Memcache in multiple servers

Margalit Silver

unread,

Feb 3, 2011, 5:32:25 AM2/3/11

to memc...@googlegroups.com

Our system has 4 live servers on a load balancer in an Amazon Cloud.

We are using memcached but don't understand it very well, previous programmers implemented it.

Any user that goes to our site will be using one of the 4 live servers and all are supposed to be in sync and have the same data. We have a bug that when a write is done, the other servers are not updated until after several hours so there is not consistent data between them. All 4 use the same database.

We see in our code that memcache is deleted when a write is done but it seems that it is only done for that one server, we want that it should be cleared for that one piece of data on all servers.

Any ideas how we can fix this?

Thank you for your help.

Roberto Spadim

unread,

Feb 3, 2011, 10:59:06 AM2/3/11

to memc...@googlegroups.com

try to use repcached:
http://repcached.sourceforge.net/

it´s a server based replication (not client based)

2011/2/3 Margalit Silver <margali...@gmail.com>:

--
Roberto Spadim
Spadim Technology / SPAEmpresarial

Dustin

unread,

Feb 3, 2011, 12:10:00 PM2/3/11

to memcached

On Feb 3, 2:32 am, Margalit Silver <margalit.sil...@gmail.com> wrote:
> Our system has 4 live servers on a load balancer in an Amazon Cloud.

> We see in our code that memcache is deleted when a write is done but it
> seems that it is only done for that one server, we want that it should be
> cleared for that one piece of data on all servers.

If you are using memcached effectively, a given piece of data will
only exist on one server. That's how you achieve massive scale in a
caching layer.

You can get a quick overview here: http://memcached.org/about

Roberto Spadim

unread,

Feb 3, 2011, 12:30:15 PM2/3/11

to memc...@googlegroups.com

>> We see in our code that memcache is deleted when a write is done but it
>> seems that it is only done for that one server, we want that it should be
>> cleared for that one piece of data on all servers.

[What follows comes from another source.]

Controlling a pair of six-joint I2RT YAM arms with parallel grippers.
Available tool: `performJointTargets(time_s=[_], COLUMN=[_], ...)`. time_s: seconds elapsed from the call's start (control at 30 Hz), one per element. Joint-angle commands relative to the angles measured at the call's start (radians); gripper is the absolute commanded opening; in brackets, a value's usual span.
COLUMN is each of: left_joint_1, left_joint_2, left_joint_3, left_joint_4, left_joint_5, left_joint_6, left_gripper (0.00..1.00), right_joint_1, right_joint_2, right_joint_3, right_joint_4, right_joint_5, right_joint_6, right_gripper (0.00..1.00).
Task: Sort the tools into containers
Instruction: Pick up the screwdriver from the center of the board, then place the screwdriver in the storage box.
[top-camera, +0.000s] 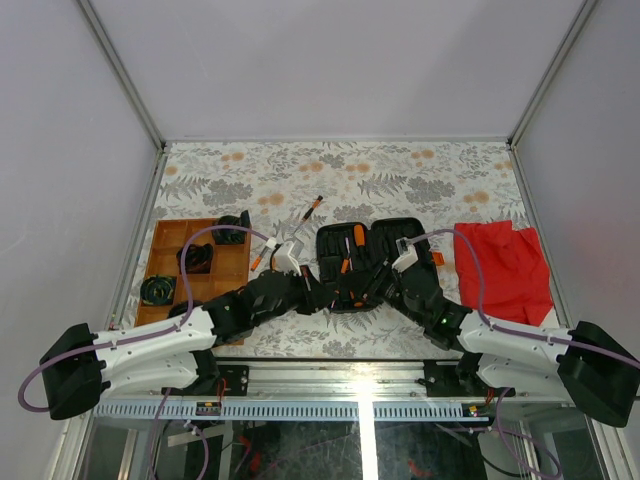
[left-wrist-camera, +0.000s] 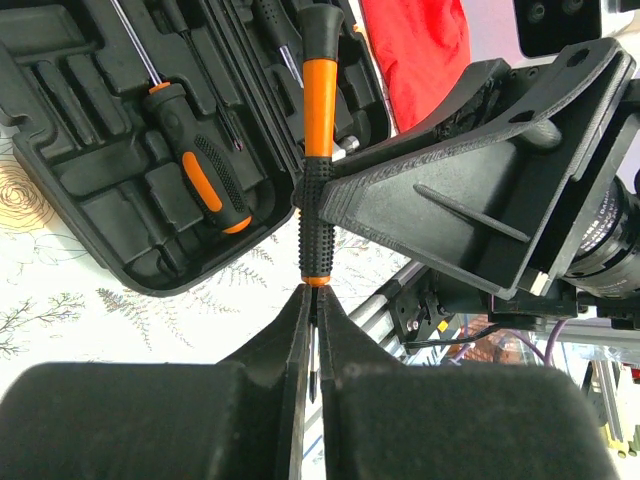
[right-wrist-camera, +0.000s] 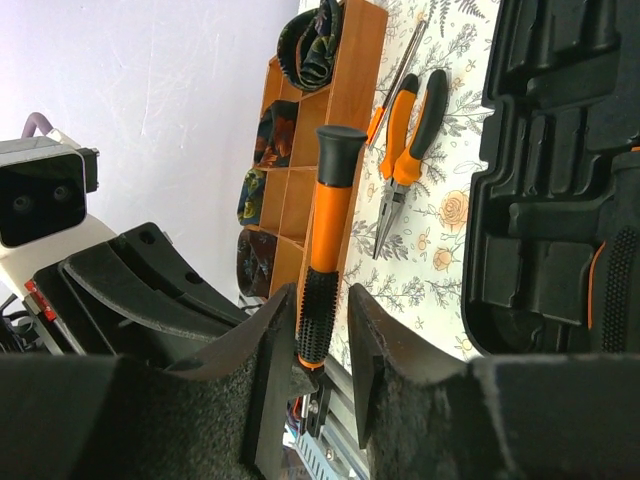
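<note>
Left gripper (left-wrist-camera: 313, 300) clamped on screwdriver (left-wrist-camera: 318, 150) shaft, mid-air at case (left-wrist-camera: 100, 165) edge; right gripper (right-wrist-camera: 320, 300) part-open round its handle, gaps both sides. Few tools seated in case; pliers (right-wrist-camera: 405, 150), slim driver (right-wrist-camera: 400, 75) loose beside tray (right-wrist-camera: 355, 80).

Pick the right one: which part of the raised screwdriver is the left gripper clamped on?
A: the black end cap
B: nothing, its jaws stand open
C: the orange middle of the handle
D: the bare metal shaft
D: in the left wrist view the left gripper is shut on the thin steel shaft of the screwdriver, just past the handle's ribbed black grip.
</note>
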Motion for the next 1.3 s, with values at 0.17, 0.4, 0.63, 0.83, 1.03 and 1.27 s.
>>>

i think they are doing client side replication....
maybe you client side code is wrong...

one solution: make your client side ok
other: use repcache and just use client side load balance

2011/2/3 Dustin <dsal...@gmail.com>:

--

Jason Sirota

unread,

Feb 3, 2011, 3:02:32 PM2/3/11

to memc...@googlegroups.com

Margalit,

Can you give us some more information about how your architecture is set up? You say you have 4 live servers on an amazon cloud.

What client are you using to access memcached?

Can you share your memcache configuration section?

Can you share a snippet of code that accesses memcached?

As Dustin says, data is not supposed to exist on more than one server, so something else may be going on.

Jason

Margalit Silver

unread,

Feb 7, 2011, 2:14:27 AM2/7/11

to memc...@googlegroups.com

Thank you for your responses.

In the last several days we have gotten a much better understanding of memcache in general and how we use it.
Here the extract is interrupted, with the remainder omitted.